¹ Bethel Epilepsy Centre, Bethel, Germany, ² Epilepsy Center and Department of Neurology, University of Milano-Bicocca, Monza; Laboratory of Neurological Disorders, Instituto "Mario Negri", Milano, Italy, ³ Department of Pediatrics, Dalhousie University and the IWK Health Centre, Halifax, Nova Scotia, Canada

Introduction

This review presents a comprehensive approach to children and adults with a first seizure, an event that may have profound emotional, social, and vocational consequences.

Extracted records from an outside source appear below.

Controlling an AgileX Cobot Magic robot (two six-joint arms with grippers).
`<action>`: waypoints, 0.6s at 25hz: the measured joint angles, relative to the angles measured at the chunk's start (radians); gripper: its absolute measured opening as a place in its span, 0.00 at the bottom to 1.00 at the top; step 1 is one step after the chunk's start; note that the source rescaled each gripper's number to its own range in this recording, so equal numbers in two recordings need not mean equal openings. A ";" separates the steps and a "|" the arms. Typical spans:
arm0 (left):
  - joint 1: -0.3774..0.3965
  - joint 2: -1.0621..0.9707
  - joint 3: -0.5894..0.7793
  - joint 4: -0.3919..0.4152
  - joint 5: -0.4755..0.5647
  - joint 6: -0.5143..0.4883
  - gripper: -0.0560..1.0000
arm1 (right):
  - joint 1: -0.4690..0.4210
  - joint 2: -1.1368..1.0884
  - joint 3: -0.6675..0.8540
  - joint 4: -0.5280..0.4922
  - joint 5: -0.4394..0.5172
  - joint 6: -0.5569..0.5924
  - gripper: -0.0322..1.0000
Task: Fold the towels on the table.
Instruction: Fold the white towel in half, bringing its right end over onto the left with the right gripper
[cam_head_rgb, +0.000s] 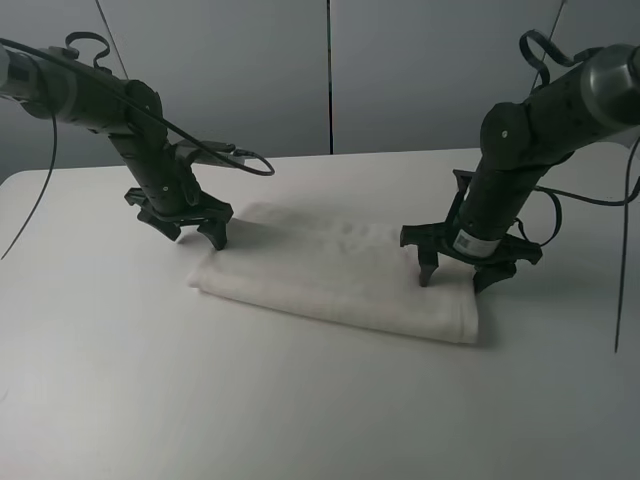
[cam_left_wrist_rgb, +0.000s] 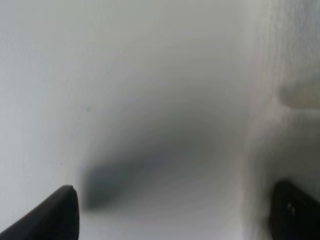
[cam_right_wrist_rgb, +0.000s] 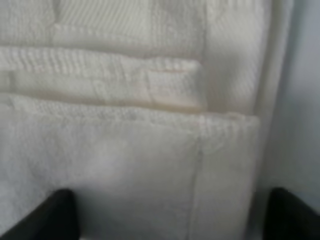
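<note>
Since the towel (cam_head_rgb: 340, 275) lies as a folded strip on the table (cam_head_rgb: 100, 400), we cover both short ends: left gripper (cam_head_rgb: 200, 238) spread wide astride the edge, right gripper (cam_head_rgb: 457, 280) spread wide over the layers, likely for an end-to-end fold.

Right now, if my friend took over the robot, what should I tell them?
Left gripper: open, holding nothing, low at the left end of the towel, one finger over the cloth, one over the bare table.
Right gripper: open, holding nothing, fingertips down at the towel's right end.
Towel: lies mid-table as a long strip with stacked layers, so some folding is done.
To do: probably grip an end and fold it shorter, then neaten.
</note>
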 joint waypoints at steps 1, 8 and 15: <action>0.000 0.000 0.000 0.000 0.000 0.000 0.99 | 0.000 0.002 0.000 0.011 -0.007 -0.004 0.41; 0.000 0.000 0.000 -0.008 0.000 0.000 0.99 | 0.000 0.002 0.000 0.089 -0.024 -0.112 0.06; 0.000 0.001 0.000 -0.006 0.000 0.000 0.99 | 0.000 0.002 0.000 0.189 -0.006 -0.221 0.06</action>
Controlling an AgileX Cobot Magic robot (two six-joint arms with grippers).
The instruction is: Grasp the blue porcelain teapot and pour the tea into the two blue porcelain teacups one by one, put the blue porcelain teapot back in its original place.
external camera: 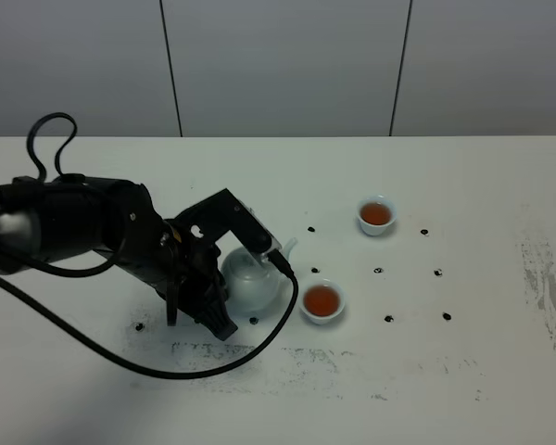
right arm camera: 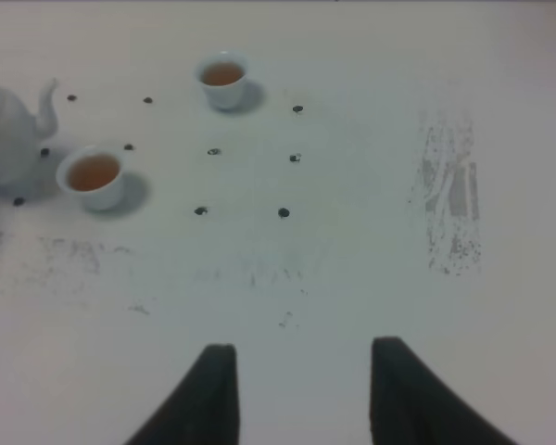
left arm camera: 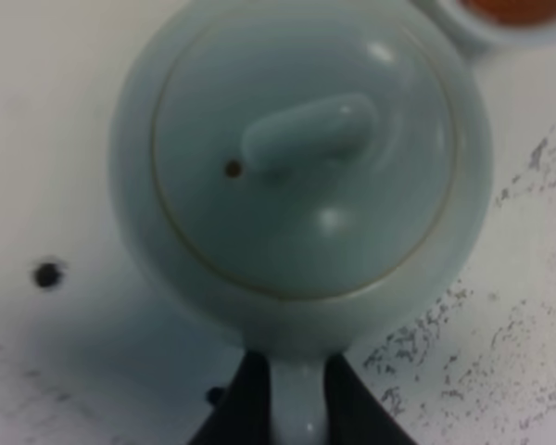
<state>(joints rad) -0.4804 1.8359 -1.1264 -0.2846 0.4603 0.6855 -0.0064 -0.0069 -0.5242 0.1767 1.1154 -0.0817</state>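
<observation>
The blue porcelain teapot (external camera: 252, 283) stands upright on the white table, lid on, spout towards the back right. My left gripper (external camera: 221, 315) is shut on its loop handle (left arm camera: 296, 413), one black finger (left arm camera: 246, 399) on each side. The two blue porcelain teacups both hold reddish-brown tea: the near one (external camera: 322, 301) is just right of the teapot, the far one (external camera: 375, 215) is further back right. The right wrist view also shows the teapot (right arm camera: 5, 134) and the cups (right arm camera: 94, 176) (right arm camera: 222, 79). My right gripper (right arm camera: 301, 389) is open and empty above bare table, away from them.
Small black dots (external camera: 378, 271) mark the table around the cups and teapot. Grey scuffed patches lie along the front (external camera: 259, 357) and at the right edge (external camera: 547, 287). A black cable (external camera: 120, 357) loops from the left arm across the table's front left.
</observation>
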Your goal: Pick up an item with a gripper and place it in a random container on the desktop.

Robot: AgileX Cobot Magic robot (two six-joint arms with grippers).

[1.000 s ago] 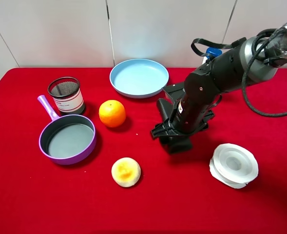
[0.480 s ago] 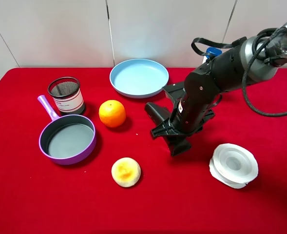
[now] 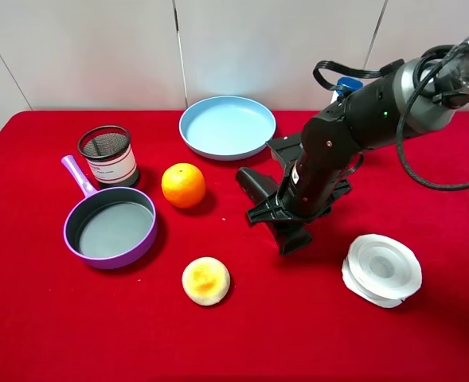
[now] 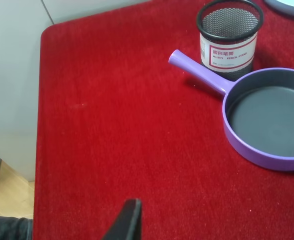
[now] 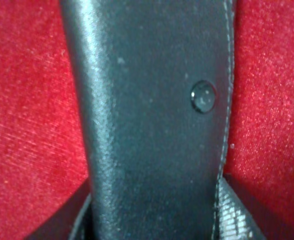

A first "grand mal" convulsion is frightening, yet prospective, population-based studies indicate that we all face an 8-10% lifetime risk of one seizure¹ and a 3% chance of epilepsy.² It seems likely that everyone could have a seizure if a particular set of circumstances occur—but some people have a lower seizure threshold than others. A first seizure caused by an acute disturbance of brain function (acute symptomatic or provoked) is unlikely to recur (3-10%). If a first seizure is unprovoked, however, meta-analyses suggest that 30-50% will recur; and after a second unprovoked seizure, 70-80% will recur, justifying the diagnosis of epilepsy (a tendency for recurrent seizures).^3-5

When a person presents to the healthcare system with a first seizure, it is almost always a convulsive seizure, either generalised or focal. Other seizure types such as absence or complex partial seizures typically occur several times before the person or family become concerned.

Methods

We reviewed all literature listed in PubMed under the headings "first seizure" and "initial seizure." Two of us have helped to develop a practice parameter on treatment of a first seizure in children, and all of us have conducted prospective studies of first seizures. We are unaware of any systematic (Cochrane) review of this topic. All references cited were judged to give strong evidence.

Is it a seizure?

The differential diagnosis for a first seizure is wide. Most important in our experience are syncope (including breath holding and pallid syncope), transient ischaemic attacks, metabolic encephalopathy (including hypoglycaemia or electrolyte disturbance), sleep walking, night terrors, complex migraines, cardiac arrhythmias, and pseudoseizures. "Convulsive syncope" presents a particular challenge when syncope provokes a post-anoxic convulsion. A detailed history from both patient and witness is paramount, but no single feature is diagnostic. Tongue biting is not common but is fairly specific for a convulsive seizure, while postictal confusion suggests a seizure. If the first event is ambiguous, we advocate waiting for a recurrence for clarification. In our experience, and as outlined in a thoughtful review, misdiagnosis of an "epileptic" seizure may be more stigmatising than a delayed diagnosis of epilepsy.⁶

Summary points The differential diagnosis of a first seizure is wide A first seizure mandates individual counselling about the risk of recurrence, the pros and cons of drug treatment, and the impact on lifestyle A first seizure provoked by an acute brain disturbance is unlikely to recur (3-10%), whereas a first unprovoked seizure has a recurrence risk of 30-50% over the next two years Many people presenting for the first time with a convulsive seizure have had prior unrecognised seizures A seizure can be diagnosed only by the history, but investigations should include prompt electroencephalography and usually magnetic resonance imaging After counselling, most patients do not choose anti-epileptic drug treatment after a first seizure Restrictions on activities after a first seizure should be individualised. Restrictions on driving vehicles vary between countries: in the United Kingdom non-commercial driving is not permitted for 12 months after an unprovoked seizure

The "first" seizure may not be the first

Large consecutive case series indicate that many people presenting with a dramatic first generalised tonic-clonic "grand-mal" seizure have had previous, undiagnosed simple or complex partial seizures (such as intense "deja-vu", a sudden feeling of fear, a bad smell or taste, or brief language difficulties), absence seizures, or epileptic myoclonus.⁷ The first convulsive seizure may simply be the first recognised seizure pointing to the diagnosis of epilepsy.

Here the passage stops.